## TRY IT
Please print, exactly, only the lines in the entries below from the line that has "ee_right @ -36" through the line that has "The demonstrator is". Pictures don't go in.

Data records:
▽

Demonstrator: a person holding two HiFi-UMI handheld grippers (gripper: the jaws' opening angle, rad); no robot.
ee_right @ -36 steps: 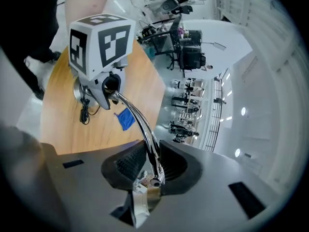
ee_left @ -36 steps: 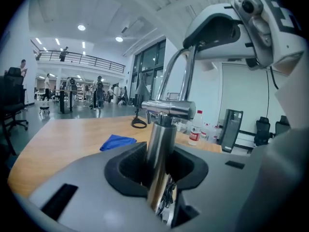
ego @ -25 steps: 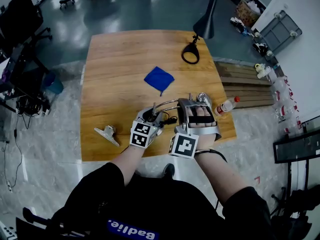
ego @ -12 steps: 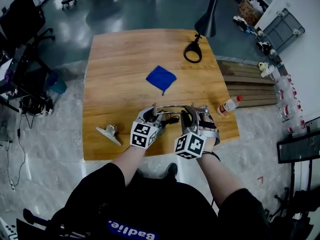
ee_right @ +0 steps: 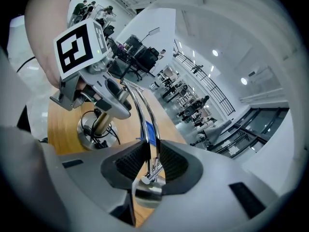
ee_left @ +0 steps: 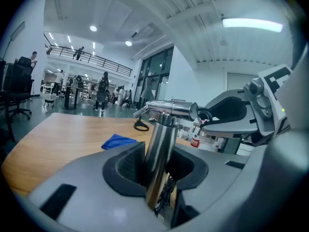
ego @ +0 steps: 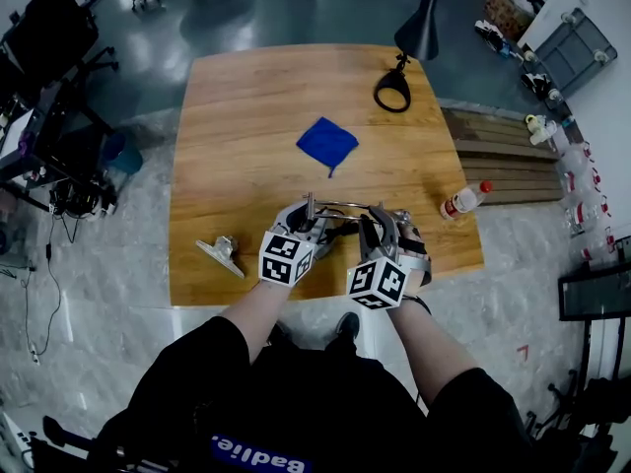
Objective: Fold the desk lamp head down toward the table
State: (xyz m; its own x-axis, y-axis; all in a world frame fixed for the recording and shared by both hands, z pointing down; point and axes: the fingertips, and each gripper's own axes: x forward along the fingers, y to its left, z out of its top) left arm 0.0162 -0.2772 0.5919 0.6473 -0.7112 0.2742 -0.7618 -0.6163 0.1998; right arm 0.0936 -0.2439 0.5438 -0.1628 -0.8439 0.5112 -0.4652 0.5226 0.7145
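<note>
A chrome desk lamp (ego: 340, 205) stands near the table's front edge. My left gripper (ego: 301, 223) is shut on its upright stem (ee_left: 159, 149), above the round base (ee_right: 91, 135) with its coiled black cable. My right gripper (ego: 380, 227) is shut on the lamp's thin twin-rod arm (ee_right: 147, 129), which arches over from the stem. The small chrome head (ee_right: 147, 193) hangs just below my right jaws. In the left gripper view the chrome crosspiece (ee_left: 171, 109) sits on top of the stem, with the right gripper (ee_left: 241, 115) beside it.
On the wooden table (ego: 237, 116) lie a blue cloth (ego: 327, 143) mid-table, a metal clip (ego: 219, 254) at the front left and a bottle (ego: 463, 202) at the right edge. A black lamp (ego: 394, 92) stands at the far right.
My right gripper has rolled onto its side and sunk toward the table, taking the lamp arm down with it. The left gripper has stayed on the stem.
</note>
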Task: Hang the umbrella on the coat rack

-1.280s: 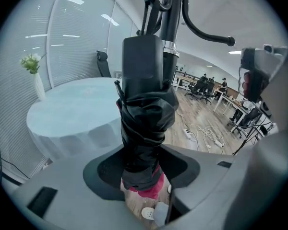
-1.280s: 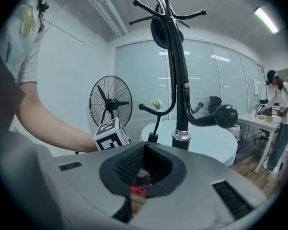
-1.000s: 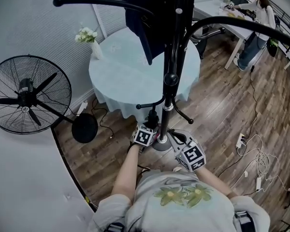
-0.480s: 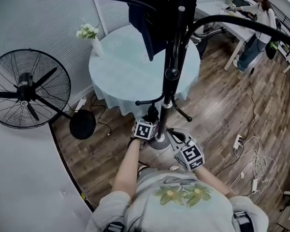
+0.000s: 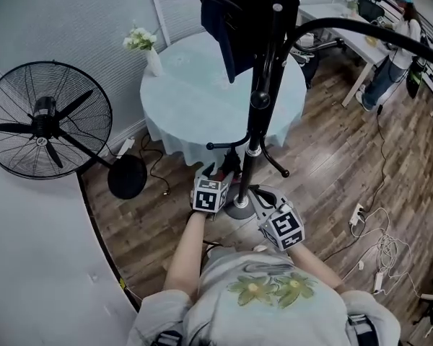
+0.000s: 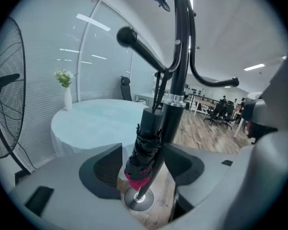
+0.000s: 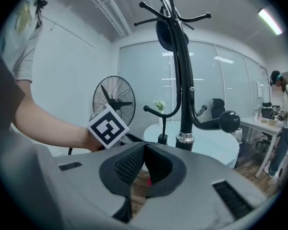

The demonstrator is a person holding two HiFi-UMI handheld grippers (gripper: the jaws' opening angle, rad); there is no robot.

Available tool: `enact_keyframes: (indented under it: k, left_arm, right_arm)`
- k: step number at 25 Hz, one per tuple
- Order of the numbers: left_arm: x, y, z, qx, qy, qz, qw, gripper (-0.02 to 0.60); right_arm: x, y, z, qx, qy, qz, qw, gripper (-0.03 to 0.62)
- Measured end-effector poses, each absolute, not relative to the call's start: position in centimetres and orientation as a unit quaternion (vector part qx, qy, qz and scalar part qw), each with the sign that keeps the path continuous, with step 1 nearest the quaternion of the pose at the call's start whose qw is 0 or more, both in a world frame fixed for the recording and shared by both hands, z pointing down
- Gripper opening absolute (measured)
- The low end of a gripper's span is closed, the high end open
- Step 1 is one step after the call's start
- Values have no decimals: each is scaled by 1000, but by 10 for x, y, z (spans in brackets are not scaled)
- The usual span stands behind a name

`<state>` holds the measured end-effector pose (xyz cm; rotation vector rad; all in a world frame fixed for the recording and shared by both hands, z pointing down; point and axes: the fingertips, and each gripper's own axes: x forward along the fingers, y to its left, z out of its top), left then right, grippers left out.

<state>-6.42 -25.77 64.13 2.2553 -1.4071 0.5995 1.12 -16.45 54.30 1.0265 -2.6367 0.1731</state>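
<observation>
Left gripper [image 6: 144, 169] jaws just opened, folded umbrella [image 6: 146, 138] loose between them on coat rack [image 6: 180, 56]; retract straight, don't snag; right gripper [image 7: 144, 150] clenched, empty.

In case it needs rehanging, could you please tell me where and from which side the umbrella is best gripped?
Take the umbrella probably by its strapped black bundle, above the red end, from the person's side with jaws level. It hangs upright close beside the pole, so the pole side is blocked.
</observation>
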Motion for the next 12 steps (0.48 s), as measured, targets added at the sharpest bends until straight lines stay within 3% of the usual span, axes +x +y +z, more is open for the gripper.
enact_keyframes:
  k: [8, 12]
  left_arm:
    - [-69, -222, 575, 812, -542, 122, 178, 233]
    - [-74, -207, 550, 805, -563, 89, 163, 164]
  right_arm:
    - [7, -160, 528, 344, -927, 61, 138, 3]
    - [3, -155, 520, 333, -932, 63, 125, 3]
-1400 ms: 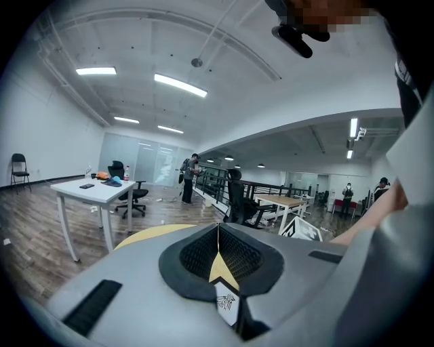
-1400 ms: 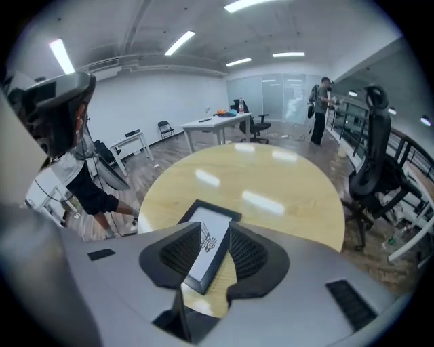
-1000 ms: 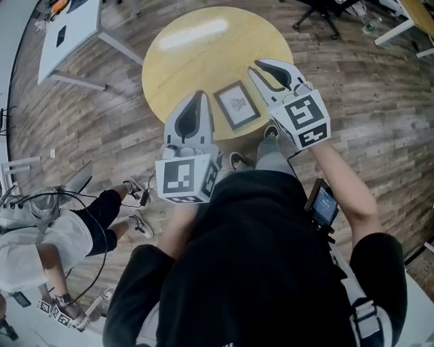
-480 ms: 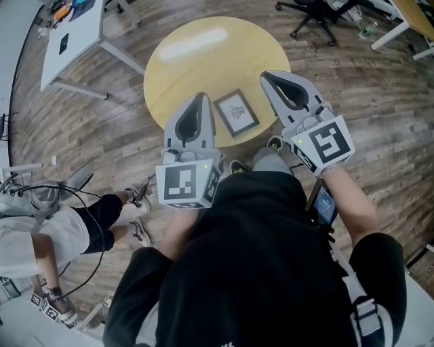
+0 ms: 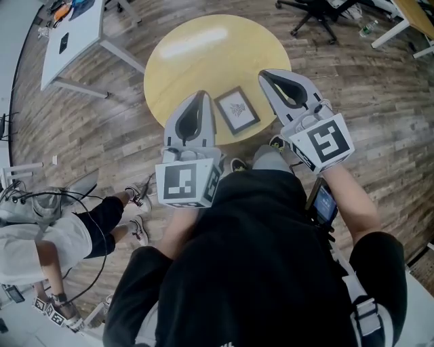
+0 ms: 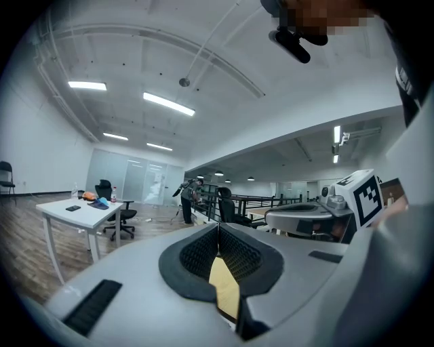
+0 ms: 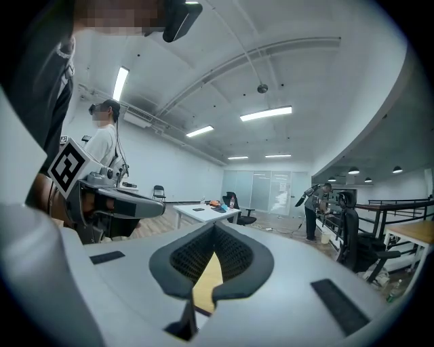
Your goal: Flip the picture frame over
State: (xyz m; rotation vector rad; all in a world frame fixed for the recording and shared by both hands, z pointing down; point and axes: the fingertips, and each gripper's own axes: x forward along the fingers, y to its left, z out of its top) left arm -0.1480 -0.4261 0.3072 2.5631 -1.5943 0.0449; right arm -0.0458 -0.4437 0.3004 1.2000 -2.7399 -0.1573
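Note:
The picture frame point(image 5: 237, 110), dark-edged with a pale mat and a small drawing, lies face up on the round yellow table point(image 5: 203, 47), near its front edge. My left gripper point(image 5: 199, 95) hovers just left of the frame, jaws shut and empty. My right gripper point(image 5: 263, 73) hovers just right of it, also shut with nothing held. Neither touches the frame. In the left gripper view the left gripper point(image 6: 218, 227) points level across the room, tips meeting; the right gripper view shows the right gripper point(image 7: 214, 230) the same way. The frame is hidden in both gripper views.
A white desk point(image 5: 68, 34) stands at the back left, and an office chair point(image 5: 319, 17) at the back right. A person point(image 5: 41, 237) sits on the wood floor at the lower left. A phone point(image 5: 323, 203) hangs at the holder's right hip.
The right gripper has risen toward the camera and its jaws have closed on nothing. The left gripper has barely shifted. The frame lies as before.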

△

## ANSWER BOX
ee_right @ -36 steps: 
ee_left @ -36 steps: 
ego @ -25 steps: 
ego @ -12 steps: 
ee_right @ +0 steps: 
ee_left @ +0 steps: 
ego @ +0 steps: 
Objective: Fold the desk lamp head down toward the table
State: (xyz m; its own x-axis, y-axis; all in a world frame fixed for the recording and shared by both hands, z pointing down; point and axes: the fingertips, and each gripper's own axes: x forward along the fingers, y to its left, z out of its top) left arm 0.0162 -0.2772 0.5919 0.6473 -0.7112 0.2742 -0.7618 -0.6163 0.1998; right arm 0.0936 -0.2439 0.5438 -0.1628 -0.8439 0.5112 -0.4652 0.5226 0.7145
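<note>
A chrome desk lamp (ego: 340, 205) stands near the table's front edge. My left gripper (ego: 301, 223) is shut on its upright stem (ee_left: 159, 149), above the round base (ee_right: 91, 135) with its coiled black cable. My right gripper (ego: 380, 227) is shut on the lamp's thin twin-rod arm (ee_right: 147, 129), which arches over from the stem. The small chrome head (ee_right: 147, 193) hangs just below my right jaws. In the left gripper view the chrome crosspiece (ee_left: 171, 109) sits on top of the stem, with the right gripper (ee_left: 241, 115) beside it.
On the wooden table (ego: 237, 116) lie a blue cloth (ego: 327, 143) mid-table, a metal clip (ego: 219, 254) at the front left and a bottle (ego: 463, 202) at the right edge. A black lamp (ego: 394, 92) stands at the far right.
My right gripper has rolled onto its side and sunk toward the table, taking the lamp arm down with it. The left gripper has stayed on the stem.
</note>
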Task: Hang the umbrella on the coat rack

-1.280s: 
-1.280s: 
-1.000s: 
-0.480s: 
+0.000s: 
+0.000s: 
+0.000s: 

The demonstrator is a person holding two HiFi-UMI handheld grippers (gripper: the jaws' opening angle, rad); there is no robot.

Nothing more remains to be done for this exercise.